ヴィンテージバカラ アルクール 小型 デキャンタ訳有り
(新しいマークあり1970ー1990年製造)
Ø7.6cm H16.8cm- H20.7cm 

首下容量200ml強



ではアルクール家とはどんな貴族だったのでしょう。

アルクール家はバイキングを祖先とするノルマンディー地方の中世の有力な貴族でノルマンディーの公爵家でした。10世紀からノルマンディー地方を治める現存するフランス貴族の中では最も古い貴族の家系の一つです。そして同名の町があり、アルクール家の家紋と町の紋章は同一です。

アルクール家の家紋=アルクール町の紋章


アルクール家は現在は3つに枝分かれし、 フランスにはOlonde-Harcourt, d'Harcourt公爵家、 Harcourt-Beuvron家の二家とイギリスのVernon Harcourt伯爵家があります。

Sir Joshua Reynoldsのエッチングで見るイギリスに定着したウイリアム=アルクーク伯爵三世、ジョージ・サイモン=アルクール伯爵二世、エリザベス・アルクール・バーノン伯爵


地元ノルマンディーには1100年に建設されたアルクール城が現存していますので、写真をご紹介します。
現存するアルクール城エントランス正面から Photo©Osbern


現存するアルクール城  Photo©Tango7174

アルクールは鉄道駅ブリヨン(Brionne)から西南西に約4kmの位置します。
パリからブリヨン(Brionne)へはパリ サン・ナザレ駅からロワン(Rouen)乗り換えで約2時間20分で到着します。  



映画とグラスのコーナーです。


このグラスは極めて有名なのにもかかわらず、あまり映画に登場しません。
今まで見たことがあったのはパゾリーニ監督の「ソドムの市」でだけでしたが場面がとてもグロテスクでこのブログにイメージを載せたくありませんでした。
パゾリーニは戦後イタリアを代表する知識人ですが、映画人として今一つというのが私観です。
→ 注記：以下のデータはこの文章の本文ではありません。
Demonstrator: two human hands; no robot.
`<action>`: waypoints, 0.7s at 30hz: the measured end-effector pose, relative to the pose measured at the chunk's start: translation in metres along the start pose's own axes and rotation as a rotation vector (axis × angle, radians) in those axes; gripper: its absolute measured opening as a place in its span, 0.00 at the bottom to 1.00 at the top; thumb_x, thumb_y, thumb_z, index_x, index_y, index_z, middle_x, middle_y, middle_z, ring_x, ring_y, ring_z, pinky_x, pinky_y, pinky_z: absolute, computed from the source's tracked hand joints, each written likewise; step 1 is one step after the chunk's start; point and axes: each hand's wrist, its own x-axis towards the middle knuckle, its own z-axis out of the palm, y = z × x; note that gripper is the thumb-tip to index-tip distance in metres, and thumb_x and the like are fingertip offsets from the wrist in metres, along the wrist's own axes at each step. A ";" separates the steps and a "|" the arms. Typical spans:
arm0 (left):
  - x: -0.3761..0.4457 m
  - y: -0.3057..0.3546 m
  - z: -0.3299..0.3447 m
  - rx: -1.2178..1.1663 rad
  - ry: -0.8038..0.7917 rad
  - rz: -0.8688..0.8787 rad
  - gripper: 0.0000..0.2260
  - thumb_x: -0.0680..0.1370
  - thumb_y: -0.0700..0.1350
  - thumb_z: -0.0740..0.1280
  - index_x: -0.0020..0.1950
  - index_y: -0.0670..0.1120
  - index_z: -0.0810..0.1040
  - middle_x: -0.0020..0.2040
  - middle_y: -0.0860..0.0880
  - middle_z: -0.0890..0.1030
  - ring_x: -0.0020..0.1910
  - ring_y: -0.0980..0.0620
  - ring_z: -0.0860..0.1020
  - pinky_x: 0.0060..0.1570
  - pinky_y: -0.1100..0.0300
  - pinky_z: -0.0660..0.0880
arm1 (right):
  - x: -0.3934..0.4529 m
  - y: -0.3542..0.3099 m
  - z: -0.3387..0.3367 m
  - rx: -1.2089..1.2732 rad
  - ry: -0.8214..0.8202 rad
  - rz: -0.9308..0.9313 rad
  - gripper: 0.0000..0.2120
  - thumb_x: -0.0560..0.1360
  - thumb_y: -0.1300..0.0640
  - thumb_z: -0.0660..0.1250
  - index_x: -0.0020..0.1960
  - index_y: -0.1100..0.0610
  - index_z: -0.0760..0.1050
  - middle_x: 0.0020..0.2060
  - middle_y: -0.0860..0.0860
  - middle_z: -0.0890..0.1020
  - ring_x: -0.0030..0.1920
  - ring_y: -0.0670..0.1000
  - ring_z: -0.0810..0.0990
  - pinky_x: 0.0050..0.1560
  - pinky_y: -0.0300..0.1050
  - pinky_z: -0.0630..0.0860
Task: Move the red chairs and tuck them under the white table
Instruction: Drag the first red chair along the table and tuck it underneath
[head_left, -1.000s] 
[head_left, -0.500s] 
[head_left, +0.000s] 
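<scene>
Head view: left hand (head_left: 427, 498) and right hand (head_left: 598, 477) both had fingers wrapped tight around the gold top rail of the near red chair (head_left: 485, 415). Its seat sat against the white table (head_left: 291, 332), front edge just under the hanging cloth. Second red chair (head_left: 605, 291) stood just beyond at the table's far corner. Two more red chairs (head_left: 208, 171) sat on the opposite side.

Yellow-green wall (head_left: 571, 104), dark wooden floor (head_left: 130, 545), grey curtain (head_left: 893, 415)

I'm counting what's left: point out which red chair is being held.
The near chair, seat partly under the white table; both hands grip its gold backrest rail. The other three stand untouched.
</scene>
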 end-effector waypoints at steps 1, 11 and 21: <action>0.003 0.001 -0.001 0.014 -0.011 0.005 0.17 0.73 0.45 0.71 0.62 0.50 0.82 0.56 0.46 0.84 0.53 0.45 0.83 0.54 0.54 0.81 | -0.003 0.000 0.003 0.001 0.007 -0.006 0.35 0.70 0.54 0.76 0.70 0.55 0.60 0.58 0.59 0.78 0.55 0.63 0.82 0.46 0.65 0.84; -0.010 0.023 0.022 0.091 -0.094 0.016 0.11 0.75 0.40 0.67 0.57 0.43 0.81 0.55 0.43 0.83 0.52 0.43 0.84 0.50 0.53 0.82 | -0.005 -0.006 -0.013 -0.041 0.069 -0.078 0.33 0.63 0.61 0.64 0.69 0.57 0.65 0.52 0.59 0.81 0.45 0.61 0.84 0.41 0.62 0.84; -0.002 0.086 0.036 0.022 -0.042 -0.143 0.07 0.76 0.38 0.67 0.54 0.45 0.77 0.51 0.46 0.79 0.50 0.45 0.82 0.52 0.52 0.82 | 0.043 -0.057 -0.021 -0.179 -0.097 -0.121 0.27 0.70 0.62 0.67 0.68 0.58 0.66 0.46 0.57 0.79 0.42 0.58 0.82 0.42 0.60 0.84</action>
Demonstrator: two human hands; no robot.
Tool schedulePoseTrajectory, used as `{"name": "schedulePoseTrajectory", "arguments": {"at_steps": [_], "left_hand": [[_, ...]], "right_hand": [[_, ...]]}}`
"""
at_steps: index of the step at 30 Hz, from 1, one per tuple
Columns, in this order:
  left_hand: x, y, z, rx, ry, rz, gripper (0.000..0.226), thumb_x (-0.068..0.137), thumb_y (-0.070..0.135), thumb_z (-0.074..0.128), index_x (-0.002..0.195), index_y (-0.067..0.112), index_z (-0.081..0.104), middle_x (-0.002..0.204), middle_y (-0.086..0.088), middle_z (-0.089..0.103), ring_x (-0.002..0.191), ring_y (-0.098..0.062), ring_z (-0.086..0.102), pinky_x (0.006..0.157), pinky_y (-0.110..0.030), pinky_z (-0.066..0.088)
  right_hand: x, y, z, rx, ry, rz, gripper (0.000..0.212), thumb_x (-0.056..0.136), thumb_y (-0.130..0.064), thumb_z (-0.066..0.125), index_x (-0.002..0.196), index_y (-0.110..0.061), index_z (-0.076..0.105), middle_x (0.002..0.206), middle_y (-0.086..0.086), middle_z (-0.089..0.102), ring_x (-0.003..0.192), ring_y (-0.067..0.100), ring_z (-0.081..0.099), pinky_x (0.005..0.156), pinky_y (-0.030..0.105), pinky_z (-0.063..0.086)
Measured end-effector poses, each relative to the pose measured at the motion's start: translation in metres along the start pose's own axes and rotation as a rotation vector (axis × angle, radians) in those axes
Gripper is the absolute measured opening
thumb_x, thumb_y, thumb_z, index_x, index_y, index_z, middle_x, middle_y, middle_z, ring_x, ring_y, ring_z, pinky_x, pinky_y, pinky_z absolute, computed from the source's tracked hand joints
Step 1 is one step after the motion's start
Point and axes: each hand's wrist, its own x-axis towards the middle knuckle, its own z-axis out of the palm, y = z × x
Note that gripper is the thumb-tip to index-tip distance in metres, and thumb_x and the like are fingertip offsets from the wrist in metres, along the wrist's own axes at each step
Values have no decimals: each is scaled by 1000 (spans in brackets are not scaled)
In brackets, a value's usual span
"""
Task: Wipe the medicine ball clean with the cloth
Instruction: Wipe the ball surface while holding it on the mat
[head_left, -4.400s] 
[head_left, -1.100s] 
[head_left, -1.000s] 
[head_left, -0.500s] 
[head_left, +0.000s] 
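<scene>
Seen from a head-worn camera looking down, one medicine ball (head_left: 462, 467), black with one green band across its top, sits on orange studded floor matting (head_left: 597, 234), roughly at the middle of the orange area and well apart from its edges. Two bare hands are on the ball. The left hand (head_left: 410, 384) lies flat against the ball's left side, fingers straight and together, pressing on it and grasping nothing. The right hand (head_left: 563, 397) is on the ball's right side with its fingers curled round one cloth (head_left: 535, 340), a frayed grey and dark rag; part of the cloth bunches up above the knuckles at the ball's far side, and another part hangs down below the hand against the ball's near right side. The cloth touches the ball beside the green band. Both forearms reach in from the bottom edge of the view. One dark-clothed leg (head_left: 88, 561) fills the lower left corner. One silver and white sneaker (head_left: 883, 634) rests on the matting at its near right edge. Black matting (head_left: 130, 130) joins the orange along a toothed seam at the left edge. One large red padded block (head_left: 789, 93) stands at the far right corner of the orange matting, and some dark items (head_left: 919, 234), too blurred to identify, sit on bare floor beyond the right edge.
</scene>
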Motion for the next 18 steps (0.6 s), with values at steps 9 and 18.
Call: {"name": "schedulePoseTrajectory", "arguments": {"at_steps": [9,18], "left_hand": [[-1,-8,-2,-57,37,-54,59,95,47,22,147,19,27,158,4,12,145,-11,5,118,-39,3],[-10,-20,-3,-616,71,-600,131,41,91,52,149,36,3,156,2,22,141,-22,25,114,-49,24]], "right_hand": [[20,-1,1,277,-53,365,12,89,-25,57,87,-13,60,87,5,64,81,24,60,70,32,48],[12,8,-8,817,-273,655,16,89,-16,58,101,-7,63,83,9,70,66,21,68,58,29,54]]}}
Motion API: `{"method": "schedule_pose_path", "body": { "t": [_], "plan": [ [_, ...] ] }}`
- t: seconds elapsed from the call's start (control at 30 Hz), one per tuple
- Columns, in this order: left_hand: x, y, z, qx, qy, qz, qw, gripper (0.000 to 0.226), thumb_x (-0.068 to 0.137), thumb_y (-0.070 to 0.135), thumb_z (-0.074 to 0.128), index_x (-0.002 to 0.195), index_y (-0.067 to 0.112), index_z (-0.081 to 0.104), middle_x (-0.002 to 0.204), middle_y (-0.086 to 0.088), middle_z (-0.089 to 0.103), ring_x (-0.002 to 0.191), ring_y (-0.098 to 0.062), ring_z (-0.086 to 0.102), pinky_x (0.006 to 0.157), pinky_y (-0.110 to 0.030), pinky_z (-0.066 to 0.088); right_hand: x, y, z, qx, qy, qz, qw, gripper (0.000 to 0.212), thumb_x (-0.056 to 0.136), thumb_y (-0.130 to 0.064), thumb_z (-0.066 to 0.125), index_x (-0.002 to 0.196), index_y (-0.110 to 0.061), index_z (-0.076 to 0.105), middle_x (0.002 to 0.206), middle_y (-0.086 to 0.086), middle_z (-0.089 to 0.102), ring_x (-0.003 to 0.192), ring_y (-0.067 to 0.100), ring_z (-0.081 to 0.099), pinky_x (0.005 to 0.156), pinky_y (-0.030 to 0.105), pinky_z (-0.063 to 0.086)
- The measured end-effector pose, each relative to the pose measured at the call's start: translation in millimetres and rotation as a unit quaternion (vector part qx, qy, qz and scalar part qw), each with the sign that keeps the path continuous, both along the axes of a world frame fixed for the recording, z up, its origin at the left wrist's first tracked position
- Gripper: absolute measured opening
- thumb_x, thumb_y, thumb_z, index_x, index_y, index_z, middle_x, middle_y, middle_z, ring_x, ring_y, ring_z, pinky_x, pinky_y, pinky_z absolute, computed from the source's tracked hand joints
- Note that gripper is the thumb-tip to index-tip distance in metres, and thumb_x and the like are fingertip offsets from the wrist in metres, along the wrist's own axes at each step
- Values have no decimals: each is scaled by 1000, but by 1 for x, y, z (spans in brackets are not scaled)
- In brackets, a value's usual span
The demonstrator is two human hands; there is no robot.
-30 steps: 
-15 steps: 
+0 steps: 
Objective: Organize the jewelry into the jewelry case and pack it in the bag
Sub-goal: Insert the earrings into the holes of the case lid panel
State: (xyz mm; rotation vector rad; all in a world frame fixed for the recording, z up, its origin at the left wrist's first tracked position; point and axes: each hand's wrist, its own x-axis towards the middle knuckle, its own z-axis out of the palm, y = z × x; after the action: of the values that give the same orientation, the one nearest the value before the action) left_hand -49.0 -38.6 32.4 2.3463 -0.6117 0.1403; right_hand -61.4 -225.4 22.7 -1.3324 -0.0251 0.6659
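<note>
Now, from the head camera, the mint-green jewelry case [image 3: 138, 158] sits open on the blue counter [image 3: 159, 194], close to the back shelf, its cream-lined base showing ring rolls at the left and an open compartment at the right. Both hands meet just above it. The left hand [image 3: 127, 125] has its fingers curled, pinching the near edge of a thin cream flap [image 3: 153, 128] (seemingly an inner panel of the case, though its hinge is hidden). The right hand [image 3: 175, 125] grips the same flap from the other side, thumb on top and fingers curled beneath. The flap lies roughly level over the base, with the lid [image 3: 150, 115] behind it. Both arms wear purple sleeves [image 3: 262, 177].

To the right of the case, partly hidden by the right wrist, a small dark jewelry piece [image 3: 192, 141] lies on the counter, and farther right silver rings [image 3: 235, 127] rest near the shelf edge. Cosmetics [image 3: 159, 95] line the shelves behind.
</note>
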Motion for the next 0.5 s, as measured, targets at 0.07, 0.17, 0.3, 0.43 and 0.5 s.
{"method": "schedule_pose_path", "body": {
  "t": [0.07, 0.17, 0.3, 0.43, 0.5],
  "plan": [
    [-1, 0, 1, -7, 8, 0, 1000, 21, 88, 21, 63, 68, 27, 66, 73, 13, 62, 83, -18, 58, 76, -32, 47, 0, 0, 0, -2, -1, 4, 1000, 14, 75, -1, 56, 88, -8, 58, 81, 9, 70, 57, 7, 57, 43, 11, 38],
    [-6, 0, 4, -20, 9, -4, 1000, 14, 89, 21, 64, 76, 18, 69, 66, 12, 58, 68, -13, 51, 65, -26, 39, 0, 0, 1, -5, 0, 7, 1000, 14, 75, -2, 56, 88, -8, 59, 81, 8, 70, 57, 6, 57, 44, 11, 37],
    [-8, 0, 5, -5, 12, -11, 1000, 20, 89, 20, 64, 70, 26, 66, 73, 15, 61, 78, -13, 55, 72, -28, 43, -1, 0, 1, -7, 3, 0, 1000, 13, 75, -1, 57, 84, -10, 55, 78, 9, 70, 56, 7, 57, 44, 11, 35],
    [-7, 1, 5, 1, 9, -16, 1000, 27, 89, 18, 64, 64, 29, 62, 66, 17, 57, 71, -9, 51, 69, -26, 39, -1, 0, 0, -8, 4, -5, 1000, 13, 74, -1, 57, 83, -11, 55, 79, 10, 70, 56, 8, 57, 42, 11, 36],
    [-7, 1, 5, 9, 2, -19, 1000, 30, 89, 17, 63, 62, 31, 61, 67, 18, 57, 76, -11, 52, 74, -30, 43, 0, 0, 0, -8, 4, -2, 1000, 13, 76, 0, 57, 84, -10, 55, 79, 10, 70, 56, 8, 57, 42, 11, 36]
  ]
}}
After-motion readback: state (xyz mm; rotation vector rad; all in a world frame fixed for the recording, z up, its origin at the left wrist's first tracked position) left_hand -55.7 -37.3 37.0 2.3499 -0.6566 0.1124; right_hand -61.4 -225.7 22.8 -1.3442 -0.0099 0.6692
先日友人宅の映画会でマーティン・スコッセーゼ監督の(日本語表記ではスコッセシ)「エイジ・オブ・イノセンス・汚れなき情事」(1993年)で登場したのでご紹介します。

1870年代のニューヨークの上流階級が舞台で絵画なども含めたインテリアの舞台セットが極めてゴージャスな映画で、クリスタル好きにはそれだけでも楽しめます。
クリスタル類は全てバカラが提供しているため、様々なモデルが登場します。
使用されているのはキャンドルスタンドなどの置物のほか、マルメゾン、コルベール、ジェノバ、アルクールとアルクール・エンパイヤー(アルクールに金彩)などです。


静かな食事場面アルクールが使用されています。


結婚準備の品々。ルッキーノ・ヴィスコンディの映画を思い出すようなゴージャスさです。


夫婦でパリに旅行した際に晩餐会で使用されているのはアルクール・エンパイヤー







クロード・シャブロル監督の1976年の映画 Folies bourgeoises (「狂ったブルジョワたち」日本未公開)でも愛人とベッドでシャンパンを飲むシーンにアルクールのフルートグラスが使われているので掲載します。